Brigada News FM Lucena (DWKL)
- Lucena; Philippines;
- Broadcast area: Quezon and surrounding areas
- Frequency: 92.7 MHz
- Branding: 92.7 Brigada News FM

Programming
- Language: Filipino
- Format: Contemporary MOR, OPM, News, Talk
- Network: Brigada News FM

Ownership
- Owner: Brigada Mass Media Corporation; (Baycomms Broadcasting Corporation);

History
- First air date: 1987

Technical information
- Licensing authority: NTC
- Power: 10,000 watts

Links
- Webcast: Live Stream

= DWKL =

Radio station in Lucena, Philippines

DWKL (92.7 FM), broadcasting as 92.7 Brigada News FM, is a radio station owned and operated by Brigada Mass Media Corporation. Its studio and transmitter are located at The Crossroads Building, Maharlika Highway, Brgy. Isabang, Lucena.

Despite its proximity to its sister station in Batangas, the station primarily served the Lucena-Gumaca radio market with its own local personnel under its former news format.

==History==
===1987-2011: Bay Radio===
The station first went on air as 92.7 Bay Radio of the Baycomms Broadcasting Corporation, having a CHR format. Similar to most stations within the network, financial losses hounded the outlet until April 2011 when regional company Air One Global Advertising Corporation brokered 92.7 FM.

===April-June 2011: Failed move to Batangas===
Air One relocated 92.7 FM to Lemery, Batangas and installed a 30 kW antenna on a series of test broadcasts without any stingers except its temporary ID: You are listening to 92.7 DWKL, now on test broadcast.

However, Air One was granted instead a new leasing agreement from Radio Mindanao Network through DWCH at 91.9 FM, vacating 92.7 on June 6, 2011, and returning the existing calls and original ownership to Lucena City.

===2011-2013: Joint venture===
Baycomms retook operations of 92.7 after its failed move. This time, the Lucena City government brokered the station. This format lasted until Brigada Mass Media Corporation bought the Bay Radio network.

===2013-2019: Brigada News FM===
In April 2014, 92.7 Brigada News FM launched its news operations with Sandy Madarcos. The former was later promoted to 104.7 FM.

The station, despite initial success, lagged behind the already-crowded Lucena all-news ratings and by July 2015, the station cut its local programming to defer operations to its sister station in Batangas.

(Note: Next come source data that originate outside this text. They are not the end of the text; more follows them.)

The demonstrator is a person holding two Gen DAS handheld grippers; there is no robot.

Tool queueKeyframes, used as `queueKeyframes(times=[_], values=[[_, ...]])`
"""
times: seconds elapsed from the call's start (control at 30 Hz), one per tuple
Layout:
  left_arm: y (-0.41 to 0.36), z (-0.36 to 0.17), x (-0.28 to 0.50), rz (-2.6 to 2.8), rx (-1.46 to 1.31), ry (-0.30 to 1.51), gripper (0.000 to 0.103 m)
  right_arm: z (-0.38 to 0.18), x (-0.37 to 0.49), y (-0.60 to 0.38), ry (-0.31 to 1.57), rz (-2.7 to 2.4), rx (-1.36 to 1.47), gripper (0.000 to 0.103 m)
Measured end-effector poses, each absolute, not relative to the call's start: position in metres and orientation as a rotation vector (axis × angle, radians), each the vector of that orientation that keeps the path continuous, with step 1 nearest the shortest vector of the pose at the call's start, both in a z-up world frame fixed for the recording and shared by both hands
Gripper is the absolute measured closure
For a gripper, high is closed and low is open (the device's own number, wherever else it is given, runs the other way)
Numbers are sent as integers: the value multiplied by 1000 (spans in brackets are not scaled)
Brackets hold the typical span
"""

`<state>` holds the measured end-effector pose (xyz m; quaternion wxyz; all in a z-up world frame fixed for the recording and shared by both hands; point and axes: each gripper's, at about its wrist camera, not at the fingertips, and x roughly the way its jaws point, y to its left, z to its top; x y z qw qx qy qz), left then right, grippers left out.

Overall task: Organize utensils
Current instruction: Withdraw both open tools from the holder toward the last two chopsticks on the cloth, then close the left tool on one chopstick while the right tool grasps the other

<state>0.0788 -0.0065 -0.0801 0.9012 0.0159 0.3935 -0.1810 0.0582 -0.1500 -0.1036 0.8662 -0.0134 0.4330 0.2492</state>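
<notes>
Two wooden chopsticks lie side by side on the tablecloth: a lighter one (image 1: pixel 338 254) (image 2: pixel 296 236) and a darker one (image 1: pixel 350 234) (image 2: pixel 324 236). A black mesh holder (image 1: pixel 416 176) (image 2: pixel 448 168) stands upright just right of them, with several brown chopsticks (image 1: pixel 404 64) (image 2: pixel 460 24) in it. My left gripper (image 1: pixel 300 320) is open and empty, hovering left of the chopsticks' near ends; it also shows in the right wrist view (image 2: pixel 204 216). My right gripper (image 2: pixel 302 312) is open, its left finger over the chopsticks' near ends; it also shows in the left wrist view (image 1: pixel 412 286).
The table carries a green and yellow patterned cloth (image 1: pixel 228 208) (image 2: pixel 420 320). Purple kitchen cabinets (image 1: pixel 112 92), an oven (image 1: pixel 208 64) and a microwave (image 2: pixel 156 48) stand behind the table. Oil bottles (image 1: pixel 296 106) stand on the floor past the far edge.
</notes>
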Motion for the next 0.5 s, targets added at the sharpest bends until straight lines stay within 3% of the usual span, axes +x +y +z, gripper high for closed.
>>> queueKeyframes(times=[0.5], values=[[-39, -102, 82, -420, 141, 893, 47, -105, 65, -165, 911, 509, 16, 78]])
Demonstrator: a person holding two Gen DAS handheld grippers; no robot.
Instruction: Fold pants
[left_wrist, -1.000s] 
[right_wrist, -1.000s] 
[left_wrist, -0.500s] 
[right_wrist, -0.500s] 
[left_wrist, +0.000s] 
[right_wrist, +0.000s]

In July 2017, 92.7 resumed its local operations on a test broadcast. The full relaunch of the station was on September 8, 2017.

By May 2019, the station still lagged in the Lucena City radio ratings, raising concerns that the station & nearby 104.7 from Manila/Batangas are both received in the city.

===2019-2020: Return of Bay Radio===
On June 8, 2019, 92.7 was rebranded back as 92.7 Bay Radio with its new slogan "Sabay sa Bay" and it switched back to its music format. The move also came as a corporate and logistical decision to unify the regional coverage for 104.7. Despite the format change, its Brigada Healthline publicity assets remains intact.

===2020-present : Return of Brigada News FM===
On January 20, 2020, the station switched back to Brigada News FM branding and usual format. It currently carries a mix of local programming and hook-up shows with Brigada News FM National/Manila.